# FQHESphereBosonsProjectorHamiltonian

FQHESphereBosonsProjectorHamiltonian allows to handle hamiltonians defined through a sum of k-body projectors (see Simon et al.). All basic options to tune the diagonalization are identical to those of QHEFermionsTwoBodyGeneric. The sum projector is defined through either a single state (for a single projector) or a list of states provided to a single column formatted text file. The Hamiltonian is then

$H=\sum_i \left|\Psi_i(z_1,...,z_k)\right\rangle \left\langle \Psi_i(z_1,...,z_k)\right|$

All the states need to have the same number of particles and the same number of flux quanta. If there is a single state for the projector, it can be set --projector-state. Otherwise you can use the --multiple-projectors . It takes a single column formated text file that gives the list of vectors. Beware that FQHESphereBosonsProjectorHamiltonian breaks the L symmetry (unless you build the projector to do so). A way to overcome this problem relies on using the --use-hilbert option and a subspace with a fixed total angular momentum.

## Generating a state with a given vanishing property

FQHESphereBosonsProjectorHamiltonian can be used to generate a state with a given vanishing property. For example, if you want to reproduce the results of Simon et al., here is the procedure. In this paper, the authors were interested in the densest $L=0$ states.

• You need to generate the subset of $L=0$ states with the root configuration corresponding to the vanishing propert. In the case of the $S_3$ model, this root configuration is 3000300030003... This can be done using FQHESphereL2Diagonalize.

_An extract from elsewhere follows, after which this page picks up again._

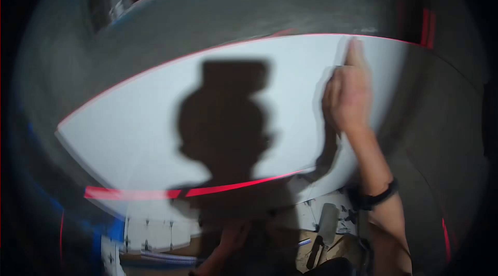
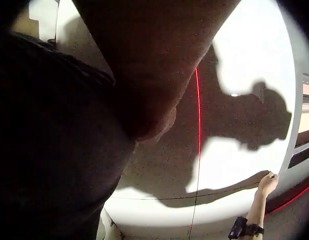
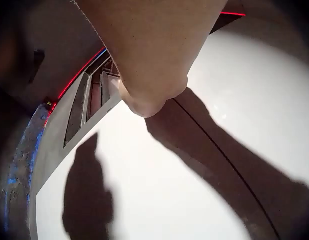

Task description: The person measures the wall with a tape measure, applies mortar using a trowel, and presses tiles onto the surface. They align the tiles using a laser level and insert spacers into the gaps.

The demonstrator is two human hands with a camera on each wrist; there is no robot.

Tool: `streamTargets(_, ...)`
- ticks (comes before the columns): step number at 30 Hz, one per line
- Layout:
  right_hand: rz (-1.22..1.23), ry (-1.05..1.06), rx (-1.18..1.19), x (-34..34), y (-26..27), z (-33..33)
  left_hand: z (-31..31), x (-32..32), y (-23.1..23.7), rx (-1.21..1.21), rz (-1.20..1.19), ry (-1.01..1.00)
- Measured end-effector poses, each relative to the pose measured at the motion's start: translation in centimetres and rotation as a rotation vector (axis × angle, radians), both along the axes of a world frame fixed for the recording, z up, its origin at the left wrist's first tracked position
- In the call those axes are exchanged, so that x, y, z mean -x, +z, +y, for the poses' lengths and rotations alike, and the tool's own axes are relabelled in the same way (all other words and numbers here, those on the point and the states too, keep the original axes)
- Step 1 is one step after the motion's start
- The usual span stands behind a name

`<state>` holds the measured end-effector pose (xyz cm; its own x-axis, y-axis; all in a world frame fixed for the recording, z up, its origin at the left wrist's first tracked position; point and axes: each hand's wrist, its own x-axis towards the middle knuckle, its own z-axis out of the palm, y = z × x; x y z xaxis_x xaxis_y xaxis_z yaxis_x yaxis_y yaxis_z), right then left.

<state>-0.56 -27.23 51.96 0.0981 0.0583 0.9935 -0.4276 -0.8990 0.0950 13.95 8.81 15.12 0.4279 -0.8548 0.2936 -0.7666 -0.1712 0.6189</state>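
A large white panel (image 1: 140,94) fills the middle of the head view, with the shadow of a person's head and shoulders across it. My right hand (image 1: 350,97) reaches over its right part, one finger straight and its tip right at the far edge. In the left wrist view the same right hand (image 2: 268,183) appears at the panel's far side; in the right wrist view its fingers are hidden behind the forearm. Low in the head view my left hand (image 1: 233,237) lies in shadow near the panel's front side, fingers loosely forward and nothing visible in them.
Red laser lines run along the panel's far edge and across its near part. White pieces with dark marks (image 1: 155,234) lie in front, beside a striped tube (image 1: 168,259) and a grey tool with a dark handle (image 1: 327,224). Grey surface (image 1: 290,6) borders the panel beyond.
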Motion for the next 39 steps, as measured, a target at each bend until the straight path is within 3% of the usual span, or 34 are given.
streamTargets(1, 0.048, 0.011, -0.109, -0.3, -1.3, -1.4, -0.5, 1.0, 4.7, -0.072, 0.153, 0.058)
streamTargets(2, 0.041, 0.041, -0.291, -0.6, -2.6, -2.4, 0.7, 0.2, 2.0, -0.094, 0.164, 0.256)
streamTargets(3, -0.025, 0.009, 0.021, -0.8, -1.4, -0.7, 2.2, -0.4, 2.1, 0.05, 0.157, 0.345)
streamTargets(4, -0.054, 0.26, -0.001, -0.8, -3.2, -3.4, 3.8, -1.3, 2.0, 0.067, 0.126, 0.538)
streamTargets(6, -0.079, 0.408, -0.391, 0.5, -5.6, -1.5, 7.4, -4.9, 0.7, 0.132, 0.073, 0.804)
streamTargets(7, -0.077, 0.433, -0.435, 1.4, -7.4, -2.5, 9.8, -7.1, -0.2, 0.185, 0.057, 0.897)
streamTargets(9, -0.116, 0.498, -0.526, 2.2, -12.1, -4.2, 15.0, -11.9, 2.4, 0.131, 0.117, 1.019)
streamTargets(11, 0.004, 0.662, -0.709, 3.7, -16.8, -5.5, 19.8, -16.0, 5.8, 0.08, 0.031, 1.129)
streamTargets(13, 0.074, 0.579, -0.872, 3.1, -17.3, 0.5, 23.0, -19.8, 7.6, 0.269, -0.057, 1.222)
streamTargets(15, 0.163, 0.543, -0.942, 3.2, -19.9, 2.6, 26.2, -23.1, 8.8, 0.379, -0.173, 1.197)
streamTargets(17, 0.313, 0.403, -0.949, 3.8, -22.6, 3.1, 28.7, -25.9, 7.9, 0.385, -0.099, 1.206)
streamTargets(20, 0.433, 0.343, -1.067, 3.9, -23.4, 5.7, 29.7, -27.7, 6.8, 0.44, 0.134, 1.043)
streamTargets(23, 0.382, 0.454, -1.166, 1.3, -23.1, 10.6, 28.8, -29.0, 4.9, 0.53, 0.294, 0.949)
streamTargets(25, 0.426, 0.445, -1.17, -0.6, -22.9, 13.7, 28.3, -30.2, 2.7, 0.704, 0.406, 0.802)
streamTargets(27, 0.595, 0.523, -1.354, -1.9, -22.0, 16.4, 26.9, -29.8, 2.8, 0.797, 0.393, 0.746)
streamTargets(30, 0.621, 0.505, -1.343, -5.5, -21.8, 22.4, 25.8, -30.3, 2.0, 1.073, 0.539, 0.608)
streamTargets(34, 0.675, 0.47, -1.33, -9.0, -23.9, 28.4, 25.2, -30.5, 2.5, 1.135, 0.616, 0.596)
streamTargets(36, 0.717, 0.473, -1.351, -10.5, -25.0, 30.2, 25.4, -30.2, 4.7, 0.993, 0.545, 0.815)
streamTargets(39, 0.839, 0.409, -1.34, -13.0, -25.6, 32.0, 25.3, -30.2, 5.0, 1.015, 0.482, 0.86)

For N=6,9,12 and 15, there are respectively 2,3,6 and 10 such states. In the following, we will consider the N=12 case. So we generate 6 states with names bosons_l2_n_12_2s_12_lz_0.0.vec, bosons_l2_n_12_2s_12_lz_0.1.vec , ...
• There are two ways to vanish for 4 particles with a relative angular momentum of 4. These two directions have to be generated for the maximum $L$ and $L_z$. For this case, it corresponds to $L_z=4 N_{\Phi} - 8$.
• One needs to create the state that will be involved in the projector. In the case of $S_3$, we want to give some energy penalty to any state that does not have the right vanishing property. It means one has to create a state that is orthogonal to the vanishing direction we want to select. It is a linear combination of the two states built at previous. Let's name this state bosons_tmp_n_4_2s_12_lz_40.0.vec.
• Know we have the direction we want to penalize, the state that we look for can now be obtain this way :

\$PATHTODIAGHAM/build/FQHE/src/Programs/FQHEOnSphere/FQHESphereBosonsProjectorHamiltonian -p 12 -l 12 --nbr-lz 1 --projector-state bosons_tmp_n_4_2s_12_lz_40.0.vec -n 1 --eigenstate --use-hilbert basis_l2_n_12.dat --interaction-name myinteraction

where basis_l2_n_12.dat is a text file that describes the basis built during the first step i.e.

   Basis=bosons_l2_n_12_2s_12_lz_0.0.vec bosons_l2_n_12_2s_12_lz_0.1.vec bosons_l2_n_12_2s_12_lz_0.2.vec bosons_l2_n_12_2s_12_lz_0.3.vec bosons_l2_n_12_2s_12_lz_0.4.vec bosons_l2_n_12_2s_12_lz_0.5.vec

• if everything went fine, you should obtain a spectrum with a single zero energy state
   # Lz E
0 2.4881430249479e-11
0 0.04049259429013
0 0.045933089627564
0 0.06278290682125
0 0.098049053486934
0 0.11741297257122